### What to produce
Please keep to the lines below from the one with "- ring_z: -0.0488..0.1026" through the one with "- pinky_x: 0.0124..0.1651", and restate them word for word, ends included.

===

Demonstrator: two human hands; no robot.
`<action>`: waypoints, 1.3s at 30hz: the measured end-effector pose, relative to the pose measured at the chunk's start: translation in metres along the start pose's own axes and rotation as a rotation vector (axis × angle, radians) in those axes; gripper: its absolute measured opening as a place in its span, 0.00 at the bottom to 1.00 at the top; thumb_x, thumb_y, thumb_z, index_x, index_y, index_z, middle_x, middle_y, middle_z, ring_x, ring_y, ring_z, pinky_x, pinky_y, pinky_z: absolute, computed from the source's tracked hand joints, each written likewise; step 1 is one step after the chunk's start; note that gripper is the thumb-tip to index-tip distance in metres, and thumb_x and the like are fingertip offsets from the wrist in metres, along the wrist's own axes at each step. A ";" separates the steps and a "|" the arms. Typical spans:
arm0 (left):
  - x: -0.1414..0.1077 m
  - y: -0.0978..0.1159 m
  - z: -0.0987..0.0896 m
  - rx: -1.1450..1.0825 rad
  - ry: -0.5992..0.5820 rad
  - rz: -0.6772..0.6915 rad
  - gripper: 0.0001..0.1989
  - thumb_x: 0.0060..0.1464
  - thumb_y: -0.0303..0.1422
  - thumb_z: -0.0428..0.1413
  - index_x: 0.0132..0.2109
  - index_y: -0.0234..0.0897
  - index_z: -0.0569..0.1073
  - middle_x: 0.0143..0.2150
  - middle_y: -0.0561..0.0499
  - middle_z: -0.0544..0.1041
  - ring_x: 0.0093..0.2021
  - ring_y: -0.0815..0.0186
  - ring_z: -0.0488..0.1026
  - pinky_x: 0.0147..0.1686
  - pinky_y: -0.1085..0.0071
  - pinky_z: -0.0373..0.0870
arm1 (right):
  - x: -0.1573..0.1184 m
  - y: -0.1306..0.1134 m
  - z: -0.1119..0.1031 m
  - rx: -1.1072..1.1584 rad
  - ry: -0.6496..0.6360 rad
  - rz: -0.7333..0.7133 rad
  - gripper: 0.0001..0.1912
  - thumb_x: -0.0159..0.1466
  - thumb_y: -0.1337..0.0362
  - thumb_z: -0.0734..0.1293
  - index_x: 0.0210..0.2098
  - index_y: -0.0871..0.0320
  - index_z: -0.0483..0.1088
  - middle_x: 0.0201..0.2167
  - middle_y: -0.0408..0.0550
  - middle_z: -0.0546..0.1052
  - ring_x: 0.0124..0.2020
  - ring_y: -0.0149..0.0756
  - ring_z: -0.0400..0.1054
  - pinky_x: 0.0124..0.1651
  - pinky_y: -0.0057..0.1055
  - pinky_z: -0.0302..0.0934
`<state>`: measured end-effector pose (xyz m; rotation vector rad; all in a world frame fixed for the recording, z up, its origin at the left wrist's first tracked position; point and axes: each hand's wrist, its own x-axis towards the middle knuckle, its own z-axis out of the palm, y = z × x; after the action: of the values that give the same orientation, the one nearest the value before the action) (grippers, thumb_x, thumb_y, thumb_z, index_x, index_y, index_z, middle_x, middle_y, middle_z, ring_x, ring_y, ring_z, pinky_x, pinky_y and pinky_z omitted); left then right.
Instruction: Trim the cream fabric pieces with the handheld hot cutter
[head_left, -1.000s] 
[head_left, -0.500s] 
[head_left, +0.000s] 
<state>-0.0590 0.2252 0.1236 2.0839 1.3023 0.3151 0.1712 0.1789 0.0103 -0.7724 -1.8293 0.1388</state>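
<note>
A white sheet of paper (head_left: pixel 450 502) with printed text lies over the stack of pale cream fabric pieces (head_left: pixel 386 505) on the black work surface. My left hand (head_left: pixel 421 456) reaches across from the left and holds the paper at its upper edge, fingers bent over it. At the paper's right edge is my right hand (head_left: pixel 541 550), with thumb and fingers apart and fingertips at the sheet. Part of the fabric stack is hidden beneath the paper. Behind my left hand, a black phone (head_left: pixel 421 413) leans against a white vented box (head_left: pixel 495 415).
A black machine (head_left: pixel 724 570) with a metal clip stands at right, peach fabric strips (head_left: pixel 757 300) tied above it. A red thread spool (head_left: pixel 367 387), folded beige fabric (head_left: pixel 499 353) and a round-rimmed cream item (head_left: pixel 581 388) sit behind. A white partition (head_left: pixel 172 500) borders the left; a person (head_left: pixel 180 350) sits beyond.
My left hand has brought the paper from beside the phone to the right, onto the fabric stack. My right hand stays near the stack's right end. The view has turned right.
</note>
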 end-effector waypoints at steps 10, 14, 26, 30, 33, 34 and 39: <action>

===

### Result for this exercise
  - ring_z: -0.0488..0.1026
  - pinky_x: 0.0147..0.1686
  - pinky_y: -0.1085..0.0071
  - pinky_z: -0.0373..0.0870
arm1 (right):
  - x: -0.1573..0.1184 m
  - y: -0.1306..0.1134 m
  - z: -0.1119..0.1031 m
  - rx: -1.1072..1.1584 rad
  - ry: -0.6496..0.6360 rad
  - rz: -0.7333..0.7133 rad
  - gripper: 0.0001..0.1912
  - thumb_x: -0.0159..0.1466
  - thumb_y: -0.1337..0.0362
  - thumb_z: -0.0734..0.1293
  - index_x: 0.0210..0.2098
  - index_y: -0.0871..0.0320
  - index_z: -0.0483..0.1088
  - middle_x: 0.0201..0.2167
  - middle_y: -0.0408..0.0550
  - middle_z: -0.0546..0.1052
  - ring_x: 0.0124..0.2020
  - ring_y: -0.0149..0.0756
  - ring_z: -0.0400..0.1054
  - pinky_x: 0.0124..0.1651

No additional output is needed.